Soberanía popular

IGNACIO CAMACHO-ABC

  • La democracia es un ecosistema de garantías recíprocas que el Gobierno está contaminando con azufre populista

En el lenguaje del Gobierno, que cada vez se asimila más al del Frente Amplio chileno, ha aparecido de una manera natural, fluida como una expresión más, el sintagma ‘soberanía popular’. Las palabras nunca son inocentes, y menos en política: esa terminología encarna el concepto clave del pensamiento populista. Y los ministros y portavoces de la alianza sanchista la utilizan como sinónimo de la voluntad suprema de la mayoría, única fuente de legitimidad al margen de la separación de poderes, los equilibrios institucionales –los ‘checks and balances’ de Madison– o las leyes interpretadas por la justicia. Es decir, de todos los mecanismos diseñados durante la historia universal de la democracia para articular un paradigma de supervisiones cruzadas, recíprocas, que eviten la desviación de poder y limiten el impulso de hegemonía característico del ejercicio de la función ejecutiva.

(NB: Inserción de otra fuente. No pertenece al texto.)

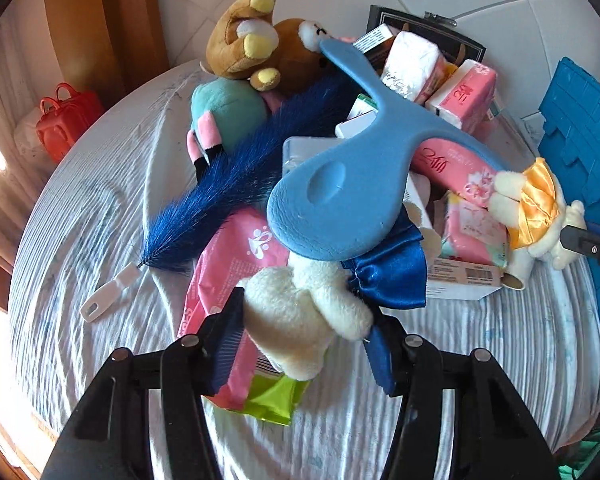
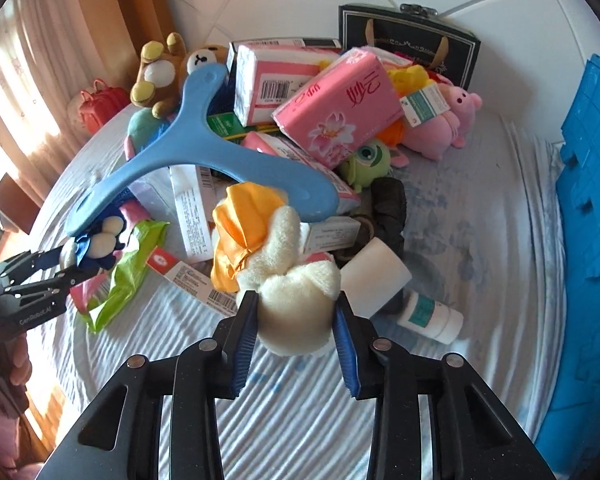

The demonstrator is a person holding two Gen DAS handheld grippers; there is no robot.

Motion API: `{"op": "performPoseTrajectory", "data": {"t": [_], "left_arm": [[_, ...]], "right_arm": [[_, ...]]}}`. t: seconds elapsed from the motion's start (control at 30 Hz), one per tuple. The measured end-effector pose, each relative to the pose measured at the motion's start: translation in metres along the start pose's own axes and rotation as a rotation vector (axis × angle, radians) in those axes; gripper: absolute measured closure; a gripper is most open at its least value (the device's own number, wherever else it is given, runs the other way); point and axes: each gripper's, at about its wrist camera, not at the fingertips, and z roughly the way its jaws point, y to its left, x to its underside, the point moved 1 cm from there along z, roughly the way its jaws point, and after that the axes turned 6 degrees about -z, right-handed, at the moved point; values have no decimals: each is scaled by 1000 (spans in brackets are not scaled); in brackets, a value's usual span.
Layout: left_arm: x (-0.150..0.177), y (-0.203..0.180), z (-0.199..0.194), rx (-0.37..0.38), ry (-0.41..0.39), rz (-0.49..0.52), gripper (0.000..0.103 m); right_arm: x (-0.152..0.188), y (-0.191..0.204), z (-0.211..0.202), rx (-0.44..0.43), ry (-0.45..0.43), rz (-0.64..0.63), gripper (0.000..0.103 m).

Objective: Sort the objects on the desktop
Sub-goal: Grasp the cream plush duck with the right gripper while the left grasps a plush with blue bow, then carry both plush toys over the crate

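Observation:
My left gripper (image 1: pixel 306 330) is shut on a cream plush toy with a blue satin bow (image 1: pixel 312 312), held over a pink tissue pack (image 1: pixel 228 280); it also shows in the right wrist view (image 2: pixel 100 244). My right gripper (image 2: pixel 296 316) is shut on a cream plush toy with a yellow satin bow (image 2: pixel 288 280), seen in the left wrist view (image 1: pixel 528 208) at the right of the pile. A blue three-armed plastic piece (image 1: pixel 340 184) lies on top of the pile, over both toys.
A heap on the white cloth (image 2: pixel 300 400): pink tissue packs (image 2: pixel 336 116), small boxes, a brown bear plush (image 1: pixel 260 40), a teal plush (image 1: pixel 224 116), a pink pig plush (image 2: pixel 452 120), a green one-eyed plush (image 2: pixel 366 162), a blue feather duster (image 1: pixel 228 184), a white bottle (image 2: pixel 428 314). A blue crate (image 2: pixel 580 240) stands at the right.

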Motion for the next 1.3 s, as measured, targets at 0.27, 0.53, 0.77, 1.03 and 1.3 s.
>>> {"op": "performPoseTrajectory", "data": {"t": [0.27, 0.53, 0.77, 1.03, 1.3], "left_arm": [[-14, -44, -54, 44, -134, -2, 49], [-49, -116, -108, 110, -286, 54, 49], [-73, -189, -139, 168, -343, 84, 49], [-82, -284, -174, 250, -415, 173, 49], [-74, -390, -198, 338, -444, 280, 49]], "right_arm": [[-2, -10, -73, 1, -150, -47, 68], [-2, -48, -159, 62, -337, -40, 68], [7, -100, -224, 153, -465, 15, 68], [31, -159, -289, 262, -582, 95, 68], [67, -236, -338, 382, -630, 202, 68]]}}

La soberanía popular no aparece en la Constitución española por ninguna parte. Lo que está, en el Artículo Primero, es la soberanía nacional, y la diferencia es importante porque define una sola nación y un solo sujeto colectivo –«el pueblo español», no ‘los pueblos de España’– de derechos, deberes y libertades. En el mismo Título Preliminar, Artículo 9, aparece otra noción esencial, que es la garantía del principio de legalidad, de la jerarquía normativa, de la interdicción de la arbitrariedad de los poderes públicos y del sometimiento imperativo de éstos, como también de todos los ciudadanos, a la ley fundamental y al resto del ordenamiento. No es nada nuevo, aunque nuestra preclara dirigencia finja desconocerlo: se trata de la base doctrinal primaria del Estado de derecho. Ese artefacto sofisticado y complejo que el populismo pretende reducir a un simple correlato directo de la composición aritmética del Congreso. El modelo plebiscitario puro, sin ninguna clase de sometimiento a fueros, supervisiones, contrapesos o engranajes de control intermedio.

La invocación de esa soberanía impostada, que coincide de pleno con la reivindicación separatista, dibuja el marco mental de un cambio de sistema solapado. Representa el salto, por ahora sólo intencional, de un régimen liberal a uno iliberal o semiautoritario. Lo que de ningún modo resulta es casual: el Ejecutivo de Sánchez está asumiendo el molde ideológico de sus aliados. La presión sobre el Tribunal Constitucional, a la que Podemos ha añadido ya peticiones preventivas de desacato, entraña un desafío consciente a los preceptos reguladores del juego democrático. Y la acusación global de golpismo dirigida contra la oposición, la prensa o los magistrados es el comienzo de una estrategia de tensión electoral cuya clave apunta a la deslegitimación del adversario. Las hipérboles las carga el diablo. Y en España huele ya demasiado a ese azufre que derraman los demonios históricos cuando se los saca del armario.